How can I configure Hibernate to apply all saves, updates, and deletes to the database server immediately after the session executes each operation?

To my knowledge, Hibernate doesn't offer any facility for that. However, it looks like Spring does and you can have some data access operations FLUSH_EAGER by turning their HibernateTemplate respectively HibernateInterceptor to that flush mode (source).

But I warmly suggest to read the javadoc carefully (I'll come back on this).

By default, Hibernate enqueues all save, update, and delete operations and submits them to the database server only after a flush() operation, committing the transaction, or the closing of the session in which these operations occur.

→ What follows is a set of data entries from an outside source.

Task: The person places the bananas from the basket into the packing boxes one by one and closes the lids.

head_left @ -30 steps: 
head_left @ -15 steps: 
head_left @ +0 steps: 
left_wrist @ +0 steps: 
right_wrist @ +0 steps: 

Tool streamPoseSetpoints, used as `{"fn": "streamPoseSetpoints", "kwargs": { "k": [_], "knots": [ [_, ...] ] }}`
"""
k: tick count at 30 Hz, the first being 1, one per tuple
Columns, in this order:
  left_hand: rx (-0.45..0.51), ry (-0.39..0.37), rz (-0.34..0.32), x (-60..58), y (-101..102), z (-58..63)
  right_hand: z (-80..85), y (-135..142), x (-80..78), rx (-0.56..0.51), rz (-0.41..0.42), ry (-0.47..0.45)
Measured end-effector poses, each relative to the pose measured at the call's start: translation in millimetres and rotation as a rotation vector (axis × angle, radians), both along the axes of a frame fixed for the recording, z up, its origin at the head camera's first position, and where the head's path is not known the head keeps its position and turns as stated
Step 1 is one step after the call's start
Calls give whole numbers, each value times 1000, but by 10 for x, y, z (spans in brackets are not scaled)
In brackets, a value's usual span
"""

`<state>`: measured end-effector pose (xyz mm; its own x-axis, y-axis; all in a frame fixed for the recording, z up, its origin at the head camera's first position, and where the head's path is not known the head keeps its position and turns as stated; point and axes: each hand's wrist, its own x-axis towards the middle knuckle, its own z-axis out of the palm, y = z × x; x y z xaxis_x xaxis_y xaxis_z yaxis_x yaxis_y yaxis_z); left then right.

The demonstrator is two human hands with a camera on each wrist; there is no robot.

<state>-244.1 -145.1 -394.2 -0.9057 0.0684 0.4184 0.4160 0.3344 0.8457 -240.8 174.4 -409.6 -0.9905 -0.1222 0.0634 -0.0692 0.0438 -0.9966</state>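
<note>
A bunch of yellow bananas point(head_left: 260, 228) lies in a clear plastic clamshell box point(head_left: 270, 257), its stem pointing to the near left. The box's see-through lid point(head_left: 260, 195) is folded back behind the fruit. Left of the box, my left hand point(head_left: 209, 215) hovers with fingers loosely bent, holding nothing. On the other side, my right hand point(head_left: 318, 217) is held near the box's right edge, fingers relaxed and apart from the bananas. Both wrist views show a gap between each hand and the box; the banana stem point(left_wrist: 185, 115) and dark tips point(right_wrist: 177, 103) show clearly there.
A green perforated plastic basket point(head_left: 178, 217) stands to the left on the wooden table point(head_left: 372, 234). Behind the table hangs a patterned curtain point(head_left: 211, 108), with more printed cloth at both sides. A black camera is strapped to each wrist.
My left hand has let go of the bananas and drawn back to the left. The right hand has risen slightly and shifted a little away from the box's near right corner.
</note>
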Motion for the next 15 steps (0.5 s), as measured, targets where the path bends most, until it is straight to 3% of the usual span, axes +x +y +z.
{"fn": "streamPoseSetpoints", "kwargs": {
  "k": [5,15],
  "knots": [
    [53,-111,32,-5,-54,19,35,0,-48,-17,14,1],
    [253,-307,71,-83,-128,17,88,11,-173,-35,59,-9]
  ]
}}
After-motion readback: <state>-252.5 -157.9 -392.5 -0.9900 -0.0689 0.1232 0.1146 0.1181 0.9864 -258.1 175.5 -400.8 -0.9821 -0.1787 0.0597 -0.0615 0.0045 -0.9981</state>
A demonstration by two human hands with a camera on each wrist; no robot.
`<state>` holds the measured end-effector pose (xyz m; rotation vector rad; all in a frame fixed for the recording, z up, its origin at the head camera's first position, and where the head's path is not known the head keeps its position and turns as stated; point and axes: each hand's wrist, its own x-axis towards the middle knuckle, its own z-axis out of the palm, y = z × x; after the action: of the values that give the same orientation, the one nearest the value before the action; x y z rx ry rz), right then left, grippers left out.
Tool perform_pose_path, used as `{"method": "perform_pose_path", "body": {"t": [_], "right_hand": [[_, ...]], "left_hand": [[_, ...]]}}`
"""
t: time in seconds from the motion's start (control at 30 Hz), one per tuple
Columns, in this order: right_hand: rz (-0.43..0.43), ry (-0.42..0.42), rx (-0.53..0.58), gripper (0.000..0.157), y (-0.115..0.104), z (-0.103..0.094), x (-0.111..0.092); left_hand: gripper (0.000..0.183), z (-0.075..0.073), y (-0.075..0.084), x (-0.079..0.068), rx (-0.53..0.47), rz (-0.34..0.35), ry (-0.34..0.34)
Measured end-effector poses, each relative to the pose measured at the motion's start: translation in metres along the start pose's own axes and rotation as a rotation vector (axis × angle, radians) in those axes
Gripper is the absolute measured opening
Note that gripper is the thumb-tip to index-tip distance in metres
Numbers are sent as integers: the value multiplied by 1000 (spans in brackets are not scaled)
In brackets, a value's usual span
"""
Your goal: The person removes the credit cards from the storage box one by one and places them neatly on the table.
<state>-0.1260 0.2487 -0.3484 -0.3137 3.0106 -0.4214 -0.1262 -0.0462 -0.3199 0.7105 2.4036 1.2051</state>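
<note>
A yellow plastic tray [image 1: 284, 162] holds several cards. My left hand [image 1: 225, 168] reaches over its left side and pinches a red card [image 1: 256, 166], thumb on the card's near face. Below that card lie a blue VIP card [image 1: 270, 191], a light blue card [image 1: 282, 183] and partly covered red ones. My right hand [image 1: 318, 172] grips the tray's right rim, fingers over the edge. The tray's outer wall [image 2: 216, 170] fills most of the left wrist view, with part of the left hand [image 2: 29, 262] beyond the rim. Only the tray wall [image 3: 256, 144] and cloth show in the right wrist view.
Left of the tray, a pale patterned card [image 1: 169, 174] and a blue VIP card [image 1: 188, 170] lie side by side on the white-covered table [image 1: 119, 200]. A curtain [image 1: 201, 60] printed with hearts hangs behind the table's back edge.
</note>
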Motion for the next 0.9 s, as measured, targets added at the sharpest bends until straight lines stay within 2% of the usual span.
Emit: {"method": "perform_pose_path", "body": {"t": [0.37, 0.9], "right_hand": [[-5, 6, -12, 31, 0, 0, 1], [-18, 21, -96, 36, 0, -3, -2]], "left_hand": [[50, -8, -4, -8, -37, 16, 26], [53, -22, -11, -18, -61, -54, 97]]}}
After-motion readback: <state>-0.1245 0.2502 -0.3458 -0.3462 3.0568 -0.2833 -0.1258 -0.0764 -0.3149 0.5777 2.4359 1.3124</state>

Closing the session doesn't flush.

One benefit of immediately flushing database "write" operations is that a program can catch and handle any database exceptions (such as a ConstraintViolationException) in the code block in which they occur. With late or auto-flushing, these exceptions may occur long after the corresponding Hibernate operation that caused the SQL operation

First, DBMSs vary as to whether a constraint violation comes back on the insert (or update ) or on the subsequent commit (this is known as immediate or deferred constraints). So there is no guarantee and your DBA might even not want immediate constraints (which should be the default behavior though).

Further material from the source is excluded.